Maynard’s husband, Dan Diaz, testified at the council hearing via telephone hookup.
Diaz, who said he is a practicing Catholic, noted that he was “keenly aware of the doctrinal side of this” proposal, but added that “nobody should impose their doctrine on somebody else … and submit them to a brutal death.”
Council member Yvette Alexander, a Catholic and chairperson of the council’s Health and Human Services Committee, said that “the greatest human freedom is to live and die according to one’s belief,” but she conceded that “there are ethical, moral and religious issues that must be addressed.”
Seattle-based attorney Margaret Dore, president of the “Choice is an Illusion” human rights organization opposed to assisted suicide and euthanasia, also testified via telephone hookup.
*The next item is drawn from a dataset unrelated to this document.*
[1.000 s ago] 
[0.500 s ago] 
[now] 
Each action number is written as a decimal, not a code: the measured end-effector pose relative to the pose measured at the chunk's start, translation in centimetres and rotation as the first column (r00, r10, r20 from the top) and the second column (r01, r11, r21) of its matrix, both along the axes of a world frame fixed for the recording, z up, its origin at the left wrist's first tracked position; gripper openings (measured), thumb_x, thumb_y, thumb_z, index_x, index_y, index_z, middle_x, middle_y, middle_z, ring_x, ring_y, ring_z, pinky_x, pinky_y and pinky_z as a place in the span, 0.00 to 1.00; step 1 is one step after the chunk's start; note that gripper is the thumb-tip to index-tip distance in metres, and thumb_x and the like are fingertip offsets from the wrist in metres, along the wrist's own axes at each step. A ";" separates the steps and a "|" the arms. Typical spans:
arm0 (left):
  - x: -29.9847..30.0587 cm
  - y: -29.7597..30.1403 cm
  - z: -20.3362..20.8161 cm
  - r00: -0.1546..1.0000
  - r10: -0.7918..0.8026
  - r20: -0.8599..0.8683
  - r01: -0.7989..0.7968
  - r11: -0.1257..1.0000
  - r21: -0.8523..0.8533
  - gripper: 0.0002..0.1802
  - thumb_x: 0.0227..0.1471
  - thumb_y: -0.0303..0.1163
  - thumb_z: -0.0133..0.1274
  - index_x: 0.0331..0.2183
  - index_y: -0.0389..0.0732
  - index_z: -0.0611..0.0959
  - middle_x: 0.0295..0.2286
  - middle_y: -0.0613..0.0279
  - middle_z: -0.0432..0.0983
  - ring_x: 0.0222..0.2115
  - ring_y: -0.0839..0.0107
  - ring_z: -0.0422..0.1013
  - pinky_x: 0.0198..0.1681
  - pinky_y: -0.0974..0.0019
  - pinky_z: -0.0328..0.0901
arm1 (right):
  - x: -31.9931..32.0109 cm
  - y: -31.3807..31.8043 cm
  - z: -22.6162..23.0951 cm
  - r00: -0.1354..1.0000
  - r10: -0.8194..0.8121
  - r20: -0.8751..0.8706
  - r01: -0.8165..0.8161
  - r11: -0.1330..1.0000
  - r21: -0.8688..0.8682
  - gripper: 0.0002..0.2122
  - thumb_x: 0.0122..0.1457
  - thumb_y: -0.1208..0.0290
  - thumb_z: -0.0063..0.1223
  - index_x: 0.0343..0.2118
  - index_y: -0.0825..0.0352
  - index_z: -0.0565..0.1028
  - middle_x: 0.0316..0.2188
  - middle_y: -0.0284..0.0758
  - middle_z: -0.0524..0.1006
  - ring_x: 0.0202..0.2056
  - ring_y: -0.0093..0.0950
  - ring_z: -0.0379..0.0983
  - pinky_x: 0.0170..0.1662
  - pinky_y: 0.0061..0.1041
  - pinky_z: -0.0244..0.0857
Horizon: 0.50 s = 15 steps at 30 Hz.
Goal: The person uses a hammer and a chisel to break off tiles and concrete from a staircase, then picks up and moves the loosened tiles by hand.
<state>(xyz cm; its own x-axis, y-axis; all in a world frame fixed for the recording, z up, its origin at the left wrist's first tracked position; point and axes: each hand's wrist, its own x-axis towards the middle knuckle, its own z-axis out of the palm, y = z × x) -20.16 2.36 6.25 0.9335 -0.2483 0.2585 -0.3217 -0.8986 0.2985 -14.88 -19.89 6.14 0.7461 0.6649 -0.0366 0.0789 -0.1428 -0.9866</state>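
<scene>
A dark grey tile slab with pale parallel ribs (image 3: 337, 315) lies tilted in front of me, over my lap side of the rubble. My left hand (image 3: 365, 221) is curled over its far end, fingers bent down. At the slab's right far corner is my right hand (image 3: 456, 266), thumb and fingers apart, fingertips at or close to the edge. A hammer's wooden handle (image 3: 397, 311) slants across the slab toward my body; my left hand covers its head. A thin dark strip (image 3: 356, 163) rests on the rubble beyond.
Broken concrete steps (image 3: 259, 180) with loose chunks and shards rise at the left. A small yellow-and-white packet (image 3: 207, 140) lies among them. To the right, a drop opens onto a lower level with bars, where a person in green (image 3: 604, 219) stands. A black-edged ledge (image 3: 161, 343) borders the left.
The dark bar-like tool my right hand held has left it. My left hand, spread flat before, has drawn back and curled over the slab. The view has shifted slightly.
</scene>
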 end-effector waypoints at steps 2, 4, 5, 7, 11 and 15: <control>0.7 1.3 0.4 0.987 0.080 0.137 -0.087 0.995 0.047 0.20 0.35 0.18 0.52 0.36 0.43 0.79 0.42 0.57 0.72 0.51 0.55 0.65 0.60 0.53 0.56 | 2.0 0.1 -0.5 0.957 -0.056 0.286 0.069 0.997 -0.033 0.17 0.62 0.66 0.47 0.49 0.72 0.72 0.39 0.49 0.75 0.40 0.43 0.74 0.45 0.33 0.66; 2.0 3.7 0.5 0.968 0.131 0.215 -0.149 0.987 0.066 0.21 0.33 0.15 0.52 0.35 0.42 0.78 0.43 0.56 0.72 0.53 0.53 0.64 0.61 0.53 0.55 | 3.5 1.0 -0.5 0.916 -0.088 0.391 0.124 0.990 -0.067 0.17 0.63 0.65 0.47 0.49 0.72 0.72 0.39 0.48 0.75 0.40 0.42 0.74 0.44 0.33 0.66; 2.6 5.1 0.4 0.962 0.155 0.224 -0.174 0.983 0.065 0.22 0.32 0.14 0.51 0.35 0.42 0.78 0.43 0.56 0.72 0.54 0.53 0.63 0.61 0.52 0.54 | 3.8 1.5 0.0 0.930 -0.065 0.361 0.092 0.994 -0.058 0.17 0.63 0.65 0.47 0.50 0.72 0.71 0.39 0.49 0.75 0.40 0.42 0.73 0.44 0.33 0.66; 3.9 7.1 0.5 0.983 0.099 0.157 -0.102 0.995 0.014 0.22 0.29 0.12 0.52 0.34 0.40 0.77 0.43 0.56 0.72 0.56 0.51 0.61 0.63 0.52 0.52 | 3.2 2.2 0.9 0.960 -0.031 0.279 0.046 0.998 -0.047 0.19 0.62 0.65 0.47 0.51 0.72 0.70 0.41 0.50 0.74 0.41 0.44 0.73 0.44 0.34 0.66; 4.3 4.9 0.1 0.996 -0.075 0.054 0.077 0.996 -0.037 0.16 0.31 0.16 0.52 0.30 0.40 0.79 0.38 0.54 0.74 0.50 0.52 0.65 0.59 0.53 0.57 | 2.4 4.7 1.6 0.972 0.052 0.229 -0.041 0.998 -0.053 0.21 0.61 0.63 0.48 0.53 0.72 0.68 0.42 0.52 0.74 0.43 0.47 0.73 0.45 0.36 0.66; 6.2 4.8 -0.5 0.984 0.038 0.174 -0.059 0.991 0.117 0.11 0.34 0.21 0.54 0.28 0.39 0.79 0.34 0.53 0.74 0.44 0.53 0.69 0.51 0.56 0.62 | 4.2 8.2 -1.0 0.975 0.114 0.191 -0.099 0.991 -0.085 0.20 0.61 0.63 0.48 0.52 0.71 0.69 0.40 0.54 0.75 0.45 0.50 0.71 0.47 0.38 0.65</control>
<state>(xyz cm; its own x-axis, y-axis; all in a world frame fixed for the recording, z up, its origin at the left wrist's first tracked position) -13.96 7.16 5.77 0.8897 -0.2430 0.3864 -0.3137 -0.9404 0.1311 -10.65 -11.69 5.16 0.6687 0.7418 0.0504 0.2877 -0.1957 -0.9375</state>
She said that under the proposed bill, a person can commit suicide and the “the death certificate is falsified and does not reflect the true cause of death” because it would list the person’s diagnosis and not suicide as the cause of death.
She also warned that “predicting life expectancy is not an exact science” and because of a “complete lack of oversight,” anyone can administer the lethal drugs to the terminally ill patient.
Council member LaRuby May, also a member of the committee hosting the hearing, noted that some residents in her ward are opposed to the measure and that “passion in opposition to this bill is very real.”
However, she dismissed that by saying such opposition “is based on fear.”
Michael Scott, director of the District of Columbia Catholic Conference, told the Catholic Standard, Washington’s archdiocesan newspaper, the Committee on Health and Human Services was accepting written testimony through July 24. After that, the committee will compile a report during the July 15-Sept. 15 legislative recess.
Szczepanowski is a staff writer at the Catholic Standard, newspaper of the Archdiocese of Washington.